"Jetzo, da ich ausgewachsen ...

Glaub ich an den heil'gen Geist ...

Dieser tut die größten Wunder

Und viel größere tut er noch."

Die einfachen Verse rühren mich, von Heinrich Heine, dem Hamburg immer verbunden bleibt, einem leidenschaftlichen, genialen Menschen, geboren im jüdischen Glauben, dem getauften Christenmenschen, einem Mann des Geistes.

In der Tat, die Wirklichkeit, die wir in den Sprachen der Welt mit dem Namen "Geist" benennen, ist von unerhörter Macht. Sie scheint im Menschen auf: in seinen Fähigkeiten und Begabungen, in seiner wunderbaren, einzigartigen Eigenschaft, sich als Persönlichkeit zu erfahren und sich anderen in Liebe und Treue zu öffnen. Wir wollen den Geist in einem sinnvollen Ganzen des Kosmos entdecken. Dies zu sehen und zu entwickeln macht uns Ehre. Aber Geist keimt auch immer wieder als Ungeist auf: zerstörerisch und allem Guten zuwider. Menschen verfallen ihm, dienen sich mit ihrer Intelligenz den Mächten des Bösen an - bis hinein in Situationen unseres alltäglichen Lebens.

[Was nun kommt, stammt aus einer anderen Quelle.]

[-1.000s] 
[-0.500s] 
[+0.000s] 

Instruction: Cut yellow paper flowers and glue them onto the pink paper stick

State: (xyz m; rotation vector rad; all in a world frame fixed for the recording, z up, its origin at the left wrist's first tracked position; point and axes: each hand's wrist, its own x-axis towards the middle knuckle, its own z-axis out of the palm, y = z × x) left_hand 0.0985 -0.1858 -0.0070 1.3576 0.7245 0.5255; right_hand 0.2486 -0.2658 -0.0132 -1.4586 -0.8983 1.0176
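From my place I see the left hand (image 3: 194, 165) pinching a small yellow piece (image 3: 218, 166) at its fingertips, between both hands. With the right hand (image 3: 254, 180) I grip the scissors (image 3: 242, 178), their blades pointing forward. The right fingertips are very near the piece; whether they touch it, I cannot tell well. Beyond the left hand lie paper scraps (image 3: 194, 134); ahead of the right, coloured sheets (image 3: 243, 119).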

Dem Heiligen Geist zu glauben, lädt Heine ein. Christen wie Juden setzen darauf: Gott, unendlich machtvoller als alle Kräfte der Verneinung, ist Heiliger Geist. Gott, der Geist, "schwebt" als lebenstiftende Macht über dem Chaos des Anfangs, sagt die Bibel in ihren ersten Sätzen. Und mit Jesus Christus wird der Heilige Geist besonders wirksam, um das Angesicht unserer Erde zu erneuern.

Das Pfingstfest hält diese Gewissheit wach, feiert sie. Der Heilige Geist will in uns aufleuchten: uns ermutigen, befreien, trösten, als die Kraft, die unsere Kreativität weckt, unsere bleibende Schönheit garantiert. Der Geist ist die Seele der Kirche in ihrer Vielfalt und Einigkeit. Er lässt sie nicht los, so sehr sie auch unter ihrer Fehlerhaftigkeit leidet und Menschen enttäuscht. Ein Wort von Jesus ist mir besonders wichtig: "Der Geist weht, wo er will", souverän und frei, von keinem zu pachten. Mit Heinrich Heine will ich Sie alle einladen, ausgewachsene Menschen zu sein und den Wundern Raum zu geben, die noch auf uns warten. Heines auf dem Rathausmarkt wiedererrichtetes Denkmal - der deutsche Naziungeist hatte es zerstört - will diesen großen Geist unter uns lebendig halten.